I was still about forty-five minutes away, so there was not much I could do, but I did say hi to Mom on the phone. I was hoping I could help change the situation if Mom was still in a bad mood when I arrived.
Forty minutes later, Daddy called me again. By this time I was in Netanya, walking the few blocks from the central bus station to their apartment.
“Mom was insisting she needed to go out,” he said. “We had a hard time convincing her to stay inside.”
“Oh.” I was puzzled. “Why didn’t you take her out if she was insistent?”
“I wasn’t dressed yet,” Daddy replied. “And you were on your way.”
It wasn’t worth being frustrated from afar, but I could hear the annoyed tone in my voice as I responded.
“If she wants to go walking, let her go walking,” I said. “And if you don’t want to go, you can send Sahlee (the caregiver.) Don’t use me as an excuse.”
“It’s too late now,” he said. “She’s watching her favorite Danny Kaye video, and you’ll take her out when you get here.”
Five minutes later, as I greeted her at their door, Mom was searching for her coat and bag and hat so that she could go out.
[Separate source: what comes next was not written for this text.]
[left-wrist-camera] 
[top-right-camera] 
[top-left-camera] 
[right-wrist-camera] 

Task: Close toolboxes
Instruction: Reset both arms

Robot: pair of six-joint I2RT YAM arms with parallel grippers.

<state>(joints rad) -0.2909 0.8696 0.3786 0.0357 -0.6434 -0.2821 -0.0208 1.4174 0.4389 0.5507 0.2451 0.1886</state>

She said goodbye to us as if she was heading out by herself. She was very surprised when I told her I’d go out with her.
Mom was in a good mood when we left the house, and in fact we had an agenda. I’d made a salon appointment for Mom to get her hair cut. We walked through town, stopped for a quick cup of coffee, then headed to the salon. Mom was effervescent, singing and smiling, and when she saw the beautician, she praised her many times for her excellent work. At no time was she angry or bombastic or moody. Even when we were back at her apartment and I cut her nails—which Mom begrudgingly let me do—she was happy and relatively calm.
She did say some strange, disjointed things. As we were walking home, Mom tried to tell me that people she didn’t know often recognized her in the streets. “Sometimes they see my funny face and they say hello,” she said.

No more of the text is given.